Pourtant, ce serait un pari
risqué que de vouloir empêcher le président Bédié d’être candidat. On voit difficilement
l’homme accepter d’être mis hors compétition. Il reste déterminer
à participer à la prochaine présidentielle. Pour beaucoup, c’est cette
détermination qui fait temporiser le président Ouattara sur la fameuse disposition
constitutionnelle qui aurait limité l’âge des futurs candidats.
La fracturation des blocs
politiques : une donnée qui limite la portée des alliances
Le Président Bédié a ratissé
large en bâtissant une
plate-forme composée de 17 partis.

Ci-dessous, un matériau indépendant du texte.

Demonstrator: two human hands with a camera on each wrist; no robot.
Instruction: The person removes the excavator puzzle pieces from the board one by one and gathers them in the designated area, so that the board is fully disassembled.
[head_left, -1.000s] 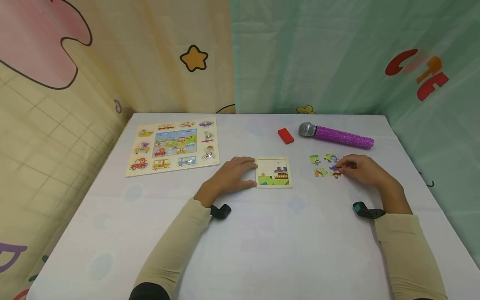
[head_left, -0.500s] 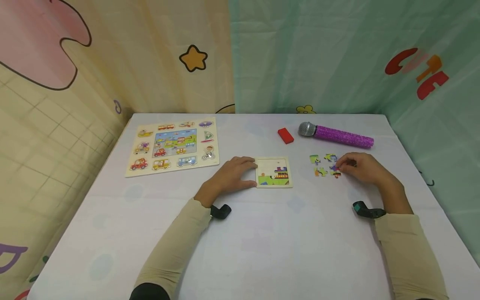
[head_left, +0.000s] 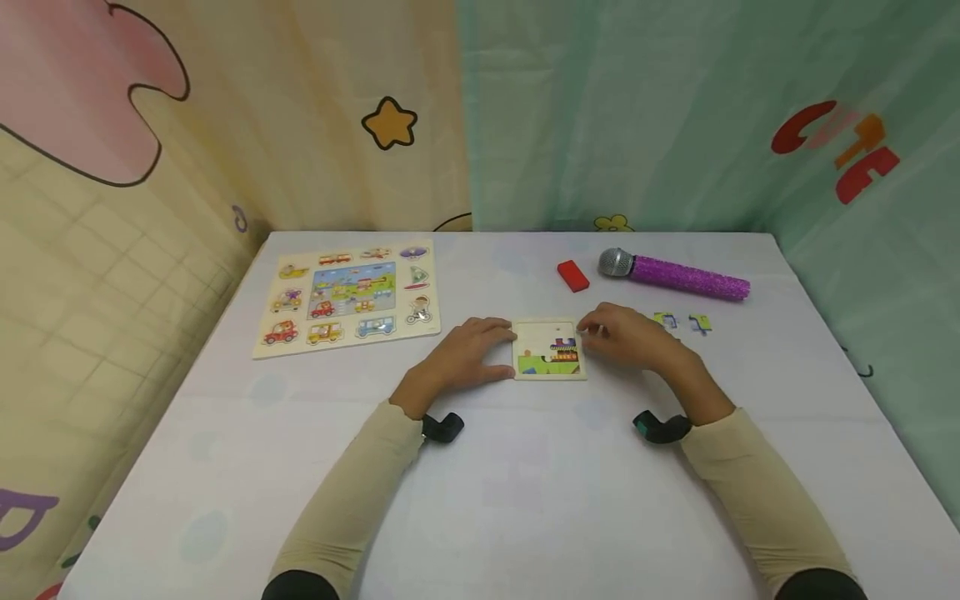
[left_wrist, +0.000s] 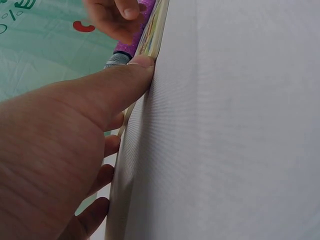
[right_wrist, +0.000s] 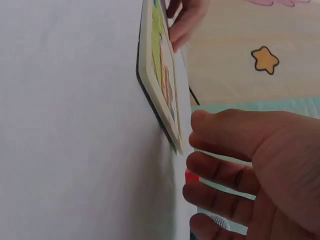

Or les trois grands partis et
bien d’autres sont en proie à des dissidences, ce qui rend problématique le vote « comme un seul homme ».
Le PDCI a vu le départ de la
quasi-totalité de ses ministres. Ces personnalités ont un poids
dans leur région. Ils continuent d’utiliser le même logo et se revendiquent du
Président Houphouët, le fonds de commerce du parti.
L’ex-parti au pouvoir est
aujourd’hui une structure à « deux têtes ». L’une se réclame de
l’ex-président. L’autre est officiellement reconnue par les autorités.
Notons qu’à l’intérieur de la frange
fidèle à l’ex-président, son épouse constitue une menace pour la cohésion. Elle
vise la direction du parti, ce que son époux refuse.
Enfin le parti présidentiel est
aussi affecté par une dissidence incarnée par l’ex-président de l’Assemblée
nationale. L’homme a un poids certain sur la « composante
senoufo » de l’électorat du Nord
(le Tchologo, le Hambol, la Bagoué). Il y a aussi une dissidence larvée menée par l’UDPCI. Son président s’est ouvertement
déclaré candidat à la présidentielle, avant de « se calmer ».
Il y a peu de chances de
voir ces dissidences disparaître avant
la présidentielle de 2020, les
divergences étant trop profondes. Le
Président Bédié s’appuie sur un parti divisé,
et s’allie à un parti aussi divisé. Toutefois ses rivaux potentiels affronteront
aussi la même situation. La compétition reste donc ouverte.
La carte Tidiane Thiam
Ce ne sont pas des jeunes à
fort potentiel qui manquent au PDCI. Il
y a Thiery Tanoh, Jean-Louis Billon, et surtout Tidiane Thiam, dont le nom fut
avancé un moment. Il jouit d’un prestige
mondial pour ces compétences. Titulaire
de diplômes prestigieux, il dirige le Crédit suisse, la seconde de Suisse. Son
nom fut cité pour la succession de
Christine Lagarde au FMI (il est aussi français).
De 96 à 99, alors Ministre de la planification du développement,
il fut le concepteur des « douze travaux de l’éléphant d’Afrique »,
un ensemble de grosses infrastructures qui devaient faire de la CI une économie
émergente dès les années 2000. L’homme est lié à la famille du Président
Houphouët par sa mère. Le président Bédié avait avancé son nom, puis
s’est rétracté.
En tout état de cause, la
carte Thiam restera valable même après 2020. Car inéluctablement, il faudra du sang
neuf, une nouvelle impulsion pour le PDCI. Aussi le Président Bédié joue-t-il son va-tout en 2020. L’équation est
simple : soit il monte sur le trône, soit il dégage une bonne fois pour toutes.